◆ **EXERCISE DETAILS**: Pull every line with "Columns" from the data below and copy it.

◆ **Extracted records**:
^^^^^^^^
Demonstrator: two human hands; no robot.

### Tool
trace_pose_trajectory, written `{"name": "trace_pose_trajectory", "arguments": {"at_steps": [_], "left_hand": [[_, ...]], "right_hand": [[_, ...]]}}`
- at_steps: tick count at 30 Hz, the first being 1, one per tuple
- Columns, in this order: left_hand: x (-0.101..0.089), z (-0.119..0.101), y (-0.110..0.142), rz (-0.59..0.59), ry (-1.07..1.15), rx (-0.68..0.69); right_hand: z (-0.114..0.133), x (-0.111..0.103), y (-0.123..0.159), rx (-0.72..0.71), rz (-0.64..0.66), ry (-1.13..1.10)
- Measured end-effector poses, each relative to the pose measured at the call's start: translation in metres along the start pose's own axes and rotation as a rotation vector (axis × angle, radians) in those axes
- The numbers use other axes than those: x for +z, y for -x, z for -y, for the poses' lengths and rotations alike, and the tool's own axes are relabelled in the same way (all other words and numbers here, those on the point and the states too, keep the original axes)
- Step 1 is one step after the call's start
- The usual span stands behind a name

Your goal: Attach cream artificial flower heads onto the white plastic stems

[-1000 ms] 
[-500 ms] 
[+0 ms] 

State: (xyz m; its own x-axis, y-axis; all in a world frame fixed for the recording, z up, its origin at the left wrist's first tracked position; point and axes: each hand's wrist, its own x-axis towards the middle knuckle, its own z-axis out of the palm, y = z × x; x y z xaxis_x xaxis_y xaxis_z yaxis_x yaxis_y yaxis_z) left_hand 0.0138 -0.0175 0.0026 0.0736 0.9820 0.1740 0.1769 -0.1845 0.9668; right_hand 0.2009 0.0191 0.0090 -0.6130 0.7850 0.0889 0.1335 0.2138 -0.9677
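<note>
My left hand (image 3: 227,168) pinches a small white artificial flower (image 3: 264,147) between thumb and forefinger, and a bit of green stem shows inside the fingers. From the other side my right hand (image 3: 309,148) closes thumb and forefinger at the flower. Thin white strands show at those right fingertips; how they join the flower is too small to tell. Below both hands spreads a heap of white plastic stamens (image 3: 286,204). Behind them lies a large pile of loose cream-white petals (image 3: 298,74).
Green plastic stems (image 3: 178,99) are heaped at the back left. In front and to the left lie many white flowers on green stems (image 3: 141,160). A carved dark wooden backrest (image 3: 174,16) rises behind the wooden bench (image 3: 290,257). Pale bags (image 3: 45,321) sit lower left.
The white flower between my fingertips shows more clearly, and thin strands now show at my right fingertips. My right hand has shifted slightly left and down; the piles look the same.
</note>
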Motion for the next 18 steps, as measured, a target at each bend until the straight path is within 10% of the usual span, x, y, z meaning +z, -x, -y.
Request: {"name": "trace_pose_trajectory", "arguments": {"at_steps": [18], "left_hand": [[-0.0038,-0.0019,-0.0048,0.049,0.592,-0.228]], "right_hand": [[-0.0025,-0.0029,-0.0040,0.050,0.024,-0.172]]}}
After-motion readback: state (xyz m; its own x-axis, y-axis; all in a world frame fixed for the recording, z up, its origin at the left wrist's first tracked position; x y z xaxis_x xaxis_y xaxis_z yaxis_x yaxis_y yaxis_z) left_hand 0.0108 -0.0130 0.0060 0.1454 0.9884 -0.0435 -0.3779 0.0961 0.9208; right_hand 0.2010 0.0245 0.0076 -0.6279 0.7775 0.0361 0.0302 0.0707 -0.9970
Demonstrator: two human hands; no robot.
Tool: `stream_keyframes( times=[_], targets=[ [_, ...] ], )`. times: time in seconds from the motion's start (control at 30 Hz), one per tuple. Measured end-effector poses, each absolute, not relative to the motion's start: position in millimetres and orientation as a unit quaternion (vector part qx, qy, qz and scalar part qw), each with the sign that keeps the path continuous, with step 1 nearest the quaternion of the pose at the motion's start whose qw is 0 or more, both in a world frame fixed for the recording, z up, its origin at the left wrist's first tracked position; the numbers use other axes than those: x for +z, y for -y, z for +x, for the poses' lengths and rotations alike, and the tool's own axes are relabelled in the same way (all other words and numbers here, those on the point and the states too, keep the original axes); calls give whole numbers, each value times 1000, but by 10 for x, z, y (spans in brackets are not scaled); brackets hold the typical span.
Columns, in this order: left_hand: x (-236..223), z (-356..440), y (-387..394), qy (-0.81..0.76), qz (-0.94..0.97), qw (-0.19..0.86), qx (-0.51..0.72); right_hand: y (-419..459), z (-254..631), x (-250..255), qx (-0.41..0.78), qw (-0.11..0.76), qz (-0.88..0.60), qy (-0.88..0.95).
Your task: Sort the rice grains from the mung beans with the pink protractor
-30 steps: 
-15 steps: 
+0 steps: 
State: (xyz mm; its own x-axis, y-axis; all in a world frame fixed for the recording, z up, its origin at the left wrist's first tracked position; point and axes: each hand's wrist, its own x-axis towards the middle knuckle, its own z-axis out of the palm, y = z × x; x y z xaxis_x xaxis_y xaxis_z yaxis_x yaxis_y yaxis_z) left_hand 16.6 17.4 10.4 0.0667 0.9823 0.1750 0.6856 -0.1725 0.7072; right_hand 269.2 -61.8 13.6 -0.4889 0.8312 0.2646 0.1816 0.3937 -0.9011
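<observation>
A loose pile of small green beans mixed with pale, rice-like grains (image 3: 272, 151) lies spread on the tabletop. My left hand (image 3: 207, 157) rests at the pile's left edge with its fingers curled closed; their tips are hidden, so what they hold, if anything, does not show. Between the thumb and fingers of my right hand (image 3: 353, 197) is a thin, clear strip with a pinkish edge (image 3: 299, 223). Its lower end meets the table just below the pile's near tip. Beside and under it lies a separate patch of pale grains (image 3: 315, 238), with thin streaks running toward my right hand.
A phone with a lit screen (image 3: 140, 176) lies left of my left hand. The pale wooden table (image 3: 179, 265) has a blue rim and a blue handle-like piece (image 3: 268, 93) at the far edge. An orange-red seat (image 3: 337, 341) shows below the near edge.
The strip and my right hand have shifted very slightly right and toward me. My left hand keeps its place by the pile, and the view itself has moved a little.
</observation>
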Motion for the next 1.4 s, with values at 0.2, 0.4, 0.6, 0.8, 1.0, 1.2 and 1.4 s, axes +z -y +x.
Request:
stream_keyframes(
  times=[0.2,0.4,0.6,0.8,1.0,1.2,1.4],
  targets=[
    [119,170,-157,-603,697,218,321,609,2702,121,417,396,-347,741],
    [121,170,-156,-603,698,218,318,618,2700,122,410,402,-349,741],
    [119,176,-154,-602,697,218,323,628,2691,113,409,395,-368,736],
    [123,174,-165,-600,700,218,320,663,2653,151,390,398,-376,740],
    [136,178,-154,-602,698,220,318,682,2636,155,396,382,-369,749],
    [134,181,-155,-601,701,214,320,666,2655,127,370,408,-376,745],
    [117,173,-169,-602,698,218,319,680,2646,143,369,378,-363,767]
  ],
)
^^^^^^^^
◆ **RESULT OF THIS EXERCISE**:
- Columns, in this order: left_hand: x (-0.101..0.089), z (-0.119..0.101), y (-0.110..0.142), rz (-0.59..0.59), ry (-1.07..1.15), rx (-0.68..0.69); right_hand: z (-0.114..0.133), x (-0.111..0.103), y (-0.123..0.159), rx (-0.72..0.71), rz (-0.64..0.66), ry (-1.13..1.10)
Columns, in this order: left_hand: x (-236..223), z (-356..440), y (-387..394), qy (-0.81..0.76), qz (-0.94..0.97), qw (-0.19..0.86), qx (-0.51..0.72); right_hand: y (-419..459), z (-254..631), x (-250..255), qx (-0.41..0.78), qw (-0.11..0.76), qz (-0.88..0.60), qy (-0.88..0.95).

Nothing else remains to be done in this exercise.